Recreación de una familia de vacas marinas de Steller, extintas desde el siglo XVIII. © wikimedia

Un buen día, seguro que era lluvioso, el naturalista Georg Wilhelm Steller se embarcó en el San Pedro, de la armada real Rusa, para participar en la segunda expedición a Kamchatka. El viaje se inició en 1733 y duró unos diez años. Vaya aventura. Al mando, un viejo conocido de la geografía escolar: Vitus Bering. ¿Les suena de algo ese nombre asociado a un estrecho? Pues sí, le puso su nombre a la estrecha manga de mar que separa Asia de América.

A bordo del San Pedro recorrieron lo que entonces eran posesiones rusas, entre ellas la Alaska de esa mujer que soñó un buen día con ser presidenta de los Estados Unidos: la irrepetible Sarah Palin. Y aquí comenzó una de esas historias a las que se le puede poner la etiqueta de aventura, absténgase Jesús Calleja, justo antes de que Alaska al completo se vendiera a otro país, con sus habitantes incluidos, claro está.

En 1741el barco de Steller fondeó en la isla de Arachka —luego isla de Bering—, frente a Kamchatka, con la intención de recoger agua. Allí se dio unos paseos con un cuaderno de notas en la mano y casi sin darse cuenta realizó unos cuantos descubrimientos para la ciencia de los más extraordinarios. Lo que más le llamó la atención en las frías aguas plagadas de bosques de kelp fue la vaca marina, su nombre se le puso después a modo de homenaje. Se topó con el sirenio más grande que jamás haya existido sobre el planeta. Conocemos en nuestros días tan sólo al manatí o al escurridizo dugongo, pero eran unos simples amagos biológicos frente a su hermano mayor.
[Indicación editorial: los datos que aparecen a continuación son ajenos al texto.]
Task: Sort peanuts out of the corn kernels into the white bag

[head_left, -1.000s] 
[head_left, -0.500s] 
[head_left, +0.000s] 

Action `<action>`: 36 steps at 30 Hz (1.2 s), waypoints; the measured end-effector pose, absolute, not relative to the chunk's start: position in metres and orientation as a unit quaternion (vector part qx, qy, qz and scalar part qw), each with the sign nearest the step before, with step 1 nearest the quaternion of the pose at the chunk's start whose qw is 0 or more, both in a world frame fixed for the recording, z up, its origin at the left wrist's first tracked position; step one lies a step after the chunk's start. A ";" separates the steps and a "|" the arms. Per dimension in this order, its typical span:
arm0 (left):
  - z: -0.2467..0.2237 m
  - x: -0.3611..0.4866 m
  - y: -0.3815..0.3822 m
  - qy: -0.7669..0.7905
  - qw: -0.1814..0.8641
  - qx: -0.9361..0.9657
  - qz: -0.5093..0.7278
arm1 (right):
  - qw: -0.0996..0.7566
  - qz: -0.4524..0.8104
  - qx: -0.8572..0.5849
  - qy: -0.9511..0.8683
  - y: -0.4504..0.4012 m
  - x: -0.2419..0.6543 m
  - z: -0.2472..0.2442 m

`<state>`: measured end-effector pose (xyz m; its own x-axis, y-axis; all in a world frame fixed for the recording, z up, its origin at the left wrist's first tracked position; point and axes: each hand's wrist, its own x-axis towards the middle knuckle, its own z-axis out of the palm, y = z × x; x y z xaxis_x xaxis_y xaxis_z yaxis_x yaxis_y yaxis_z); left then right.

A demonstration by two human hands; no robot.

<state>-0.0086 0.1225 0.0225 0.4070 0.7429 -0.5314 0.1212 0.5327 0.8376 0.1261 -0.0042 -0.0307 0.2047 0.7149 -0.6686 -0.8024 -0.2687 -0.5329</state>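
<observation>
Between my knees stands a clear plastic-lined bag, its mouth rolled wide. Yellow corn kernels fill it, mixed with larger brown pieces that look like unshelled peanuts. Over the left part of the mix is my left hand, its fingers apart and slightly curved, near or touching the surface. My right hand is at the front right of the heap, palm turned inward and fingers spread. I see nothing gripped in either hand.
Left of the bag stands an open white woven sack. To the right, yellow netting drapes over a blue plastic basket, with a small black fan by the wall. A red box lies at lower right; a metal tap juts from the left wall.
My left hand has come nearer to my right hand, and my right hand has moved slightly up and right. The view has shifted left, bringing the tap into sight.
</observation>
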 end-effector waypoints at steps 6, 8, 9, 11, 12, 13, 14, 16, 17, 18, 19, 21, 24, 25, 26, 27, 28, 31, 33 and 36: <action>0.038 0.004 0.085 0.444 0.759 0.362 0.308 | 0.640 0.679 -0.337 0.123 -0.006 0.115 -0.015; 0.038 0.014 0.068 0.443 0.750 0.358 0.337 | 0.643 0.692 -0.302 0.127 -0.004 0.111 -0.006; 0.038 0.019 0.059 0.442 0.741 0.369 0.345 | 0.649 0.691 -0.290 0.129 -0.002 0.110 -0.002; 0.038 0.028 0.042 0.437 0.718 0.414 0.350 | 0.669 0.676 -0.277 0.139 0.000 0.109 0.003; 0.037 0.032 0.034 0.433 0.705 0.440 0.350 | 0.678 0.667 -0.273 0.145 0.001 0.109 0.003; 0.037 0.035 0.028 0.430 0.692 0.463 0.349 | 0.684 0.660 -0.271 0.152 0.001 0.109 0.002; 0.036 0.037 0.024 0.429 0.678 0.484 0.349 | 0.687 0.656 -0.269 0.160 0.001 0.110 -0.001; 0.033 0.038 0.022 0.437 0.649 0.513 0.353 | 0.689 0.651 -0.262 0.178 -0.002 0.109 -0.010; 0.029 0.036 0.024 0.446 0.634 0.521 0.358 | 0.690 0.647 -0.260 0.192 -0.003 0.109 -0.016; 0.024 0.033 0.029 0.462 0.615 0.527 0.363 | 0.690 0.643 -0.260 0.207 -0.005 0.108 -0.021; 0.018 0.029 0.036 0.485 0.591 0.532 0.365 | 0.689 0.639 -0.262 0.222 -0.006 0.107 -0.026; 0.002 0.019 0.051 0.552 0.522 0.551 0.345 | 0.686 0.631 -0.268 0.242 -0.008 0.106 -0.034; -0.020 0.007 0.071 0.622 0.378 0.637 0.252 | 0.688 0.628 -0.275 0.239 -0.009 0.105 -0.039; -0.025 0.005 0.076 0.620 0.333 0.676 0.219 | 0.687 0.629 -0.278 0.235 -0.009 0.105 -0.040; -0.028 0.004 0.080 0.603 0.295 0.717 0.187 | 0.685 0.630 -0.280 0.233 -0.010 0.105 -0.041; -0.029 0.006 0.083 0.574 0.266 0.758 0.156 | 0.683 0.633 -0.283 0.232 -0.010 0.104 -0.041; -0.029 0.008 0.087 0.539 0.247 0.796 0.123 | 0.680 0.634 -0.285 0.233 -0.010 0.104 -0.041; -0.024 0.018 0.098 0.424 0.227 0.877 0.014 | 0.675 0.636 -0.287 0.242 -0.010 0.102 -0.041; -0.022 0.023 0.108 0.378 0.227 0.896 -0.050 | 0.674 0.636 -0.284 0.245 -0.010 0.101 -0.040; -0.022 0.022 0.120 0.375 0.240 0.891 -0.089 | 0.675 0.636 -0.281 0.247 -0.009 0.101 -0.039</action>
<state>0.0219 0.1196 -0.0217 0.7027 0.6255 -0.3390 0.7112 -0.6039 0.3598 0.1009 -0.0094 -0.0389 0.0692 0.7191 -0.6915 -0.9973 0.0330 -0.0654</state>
Ilustración que muestra la caza indiscriminada de este animal.  © Mundo Prehistórico

La vaca marina de Steller pesaba entre cuatro y diez toneladas, y llegaba a medir unos diez metros los machos más desarrollados. Han leído bien. Era un animal manso, que no huía del contacto humano. Pocos meses después, gracias al informe de Steller, muchos buques de balleneros y cazadores de focas encontraron una presa fácil. Un buen día se extinguió, sobre 1768, unos 27 años después de su descubrimiento. Hoy nos quedan unos dientes y unas muestras de piel olvidadas en un museo.

Las extinciones, unidas muchas veces a su descubrimiento, de los animales tienen en ocasiones componentes casuales. No sabemos si ya su número estaba en descenso cuando Steller las avistó, apenas conocemos sus pautas de comportamiento, su alimentación, su reproducción… Nos queda la esperanza de que una pequeña comunidad subsista en un lugar aislado de las Islas del Comandante, cosas de la Criptozoología.